One possibility is to plant more drought-tolerant crops such as dry beans, chickpeas or lentils. Soybeans may make more sense to plant than corn in a drier future given the plant’s relatively smaller water needs for a successful yield, Olson added.
“When you think about a flower versus a cactus, some flowers if you don’t water them every other day, they’ll start to wilt and you can tell that they’re getting too dry and they’ll eventually die.
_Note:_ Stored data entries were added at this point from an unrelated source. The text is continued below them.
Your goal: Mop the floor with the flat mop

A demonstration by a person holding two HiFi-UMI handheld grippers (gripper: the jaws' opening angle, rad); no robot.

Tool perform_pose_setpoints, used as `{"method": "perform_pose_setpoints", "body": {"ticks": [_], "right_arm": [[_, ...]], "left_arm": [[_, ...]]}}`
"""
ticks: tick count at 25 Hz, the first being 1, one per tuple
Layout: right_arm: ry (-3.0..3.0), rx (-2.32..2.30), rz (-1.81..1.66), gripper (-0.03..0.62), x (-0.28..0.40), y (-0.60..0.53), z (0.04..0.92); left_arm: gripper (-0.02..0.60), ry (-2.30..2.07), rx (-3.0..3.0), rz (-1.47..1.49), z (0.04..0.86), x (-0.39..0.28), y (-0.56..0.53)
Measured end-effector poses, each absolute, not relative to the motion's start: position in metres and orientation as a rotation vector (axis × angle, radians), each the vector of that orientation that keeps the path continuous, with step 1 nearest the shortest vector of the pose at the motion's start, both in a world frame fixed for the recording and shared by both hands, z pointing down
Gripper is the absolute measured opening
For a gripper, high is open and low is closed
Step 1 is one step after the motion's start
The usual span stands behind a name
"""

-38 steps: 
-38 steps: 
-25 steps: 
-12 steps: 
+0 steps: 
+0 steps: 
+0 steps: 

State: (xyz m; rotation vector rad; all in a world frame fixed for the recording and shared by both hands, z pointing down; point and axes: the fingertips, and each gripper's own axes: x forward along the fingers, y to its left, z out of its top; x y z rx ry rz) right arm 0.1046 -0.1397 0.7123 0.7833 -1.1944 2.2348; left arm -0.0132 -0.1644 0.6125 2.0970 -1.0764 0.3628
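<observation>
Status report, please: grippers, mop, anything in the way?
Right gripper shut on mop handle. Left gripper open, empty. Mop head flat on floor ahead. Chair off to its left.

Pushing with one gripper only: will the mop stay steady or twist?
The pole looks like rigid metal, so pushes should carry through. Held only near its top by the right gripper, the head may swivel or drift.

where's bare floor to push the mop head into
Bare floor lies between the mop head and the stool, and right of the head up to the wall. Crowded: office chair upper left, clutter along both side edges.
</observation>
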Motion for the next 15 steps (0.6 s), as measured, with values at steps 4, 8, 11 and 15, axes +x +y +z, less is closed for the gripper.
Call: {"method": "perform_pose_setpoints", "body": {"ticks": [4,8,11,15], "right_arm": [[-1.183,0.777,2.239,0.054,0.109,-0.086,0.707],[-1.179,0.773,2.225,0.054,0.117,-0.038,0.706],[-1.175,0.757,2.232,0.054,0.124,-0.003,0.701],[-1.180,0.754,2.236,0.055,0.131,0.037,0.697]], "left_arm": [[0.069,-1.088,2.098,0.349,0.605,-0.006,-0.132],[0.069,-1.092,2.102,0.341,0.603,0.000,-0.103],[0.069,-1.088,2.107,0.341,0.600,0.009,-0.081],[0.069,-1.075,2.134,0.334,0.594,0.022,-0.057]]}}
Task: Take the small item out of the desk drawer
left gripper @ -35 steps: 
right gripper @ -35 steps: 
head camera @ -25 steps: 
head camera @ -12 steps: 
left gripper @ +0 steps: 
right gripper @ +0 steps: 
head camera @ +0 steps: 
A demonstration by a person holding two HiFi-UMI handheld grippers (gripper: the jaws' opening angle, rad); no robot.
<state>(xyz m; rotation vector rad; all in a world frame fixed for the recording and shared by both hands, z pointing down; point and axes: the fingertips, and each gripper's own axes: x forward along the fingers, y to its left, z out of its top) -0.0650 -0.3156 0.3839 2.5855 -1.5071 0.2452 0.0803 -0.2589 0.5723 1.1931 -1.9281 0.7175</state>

But a cactus you can go weeks without watering that and it will still remain fine because it doesn’t have the water use required,” Olson said. “So the same with crops.”
But with the many uses and demands for corn, soybeans and other thirsty plants, it is unlikely that growing less water-intensive crops will be the only answer.
Olson said there are also developments in cultivating varieties of plants which would help make water and fertilizer use more efficient. This is done through making use of knowledge around plants’ past genetic codes to breed better crops. It differs from other more controversial types of genetic engineering that put genetic material from one plant into another, Olson said.
Once a new seed variety is found, it can typically be brought to commercial scale in around three years, he added.
“In natural plant breeding or what we have been doing for centuries where we’re cross-pollinating between Plant A and Plant B to get the kind of things we want, that’s really what we’re doing with (this form of) genetic engineering,” he said. “It’s just in the old days we had to let Mother Nature do the crosses and hope we found a combination that works; well now we can be more precise as we start to understand that genetic code.”
Incentives for farming practices that conserve and strengthen soil will play a role in countering the effects of droughts as well, according to Olson.
“It’s a big issue, the water use thing, and changing water patterns and adjustments, those are big things that we’re going to have to address and will impact North Dakota,” he said. “It’s just I’m not 100% sure what role irrigation will play in that.”